WHAT YOU ARE ASKED TO DO: Once the pictures are set aside, transcribe each line of the listing exactly.

Start of DATA

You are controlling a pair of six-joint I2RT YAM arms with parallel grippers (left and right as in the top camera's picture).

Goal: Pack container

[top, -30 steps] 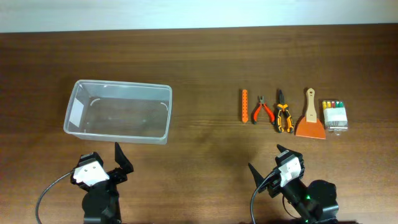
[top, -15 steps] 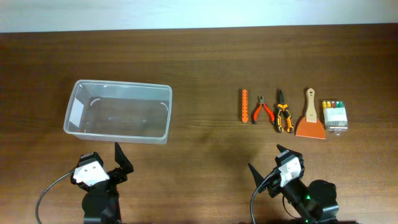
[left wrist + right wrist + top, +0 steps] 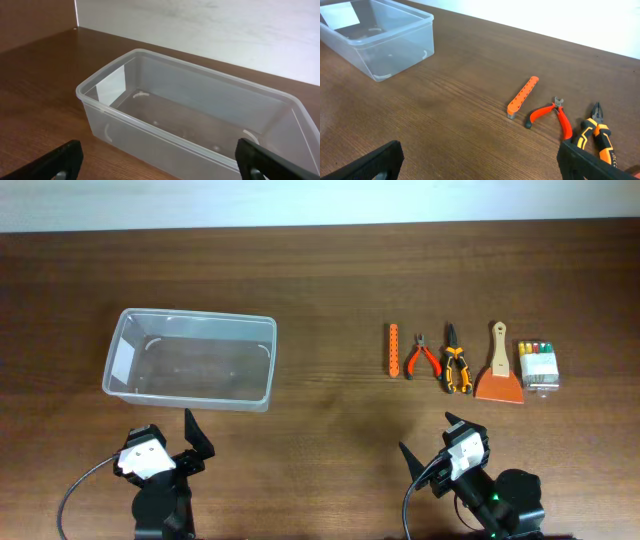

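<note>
The clear plastic container [image 3: 190, 360] stands empty at the left of the table; it fills the left wrist view [image 3: 200, 115] and shows at the far left of the right wrist view [image 3: 375, 37]. At the right lie an orange bar [image 3: 393, 348], red pliers [image 3: 422, 357], orange-black pliers [image 3: 456, 360], an orange scraper [image 3: 498, 370] and a small clear box of coloured bits [image 3: 538, 365]. My left gripper [image 3: 165, 437] is open and empty, in front of the container. My right gripper [image 3: 432, 442] is open and empty, in front of the tools.
The tools lie in a row along the right half of the brown wooden table [image 3: 330, 290]. A white wall [image 3: 320, 200] borders the far edge. The orange bar [image 3: 523, 96] and red pliers [image 3: 551, 116] show in the right wrist view.
</note>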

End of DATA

EXERCISE OUTPUT:
You are controlling a pair of six-joint I2RT YAM arms with parallel grippers (left and right as in the top camera's picture).

Goal: Pack container

[top, -30 steps] 
[top, -15 steps] 
[left wrist + right wrist + top, +0 steps] 

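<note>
The clear plastic container [image 3: 190, 360] stands empty at the left of the table; it fills the left wrist view [image 3: 200, 115] and shows at the far left of the right wrist view [image 3: 375, 37]. At the right lie an orange bar [image 3: 393, 348], red pliers [image 3: 422, 357], orange-black pliers [image 3: 456, 360], an orange scraper [image 3: 498, 370] and a small clear box of coloured bits [image 3: 538, 365]. My left gripper [image 3: 165, 437] is open and empty, in front of the container. My right gripper [image 3: 432, 442] is open and empty, in front of the tools.
The tools lie in a row along the right half of the brown wooden table [image 3: 330, 290]. A white wall [image 3: 320, 200] borders the far edge. The orange bar [image 3: 523, 96] and red pliers [image 3: 551, 116] show in the right wrist view.
</note>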

No part of the exercise is left unanswered.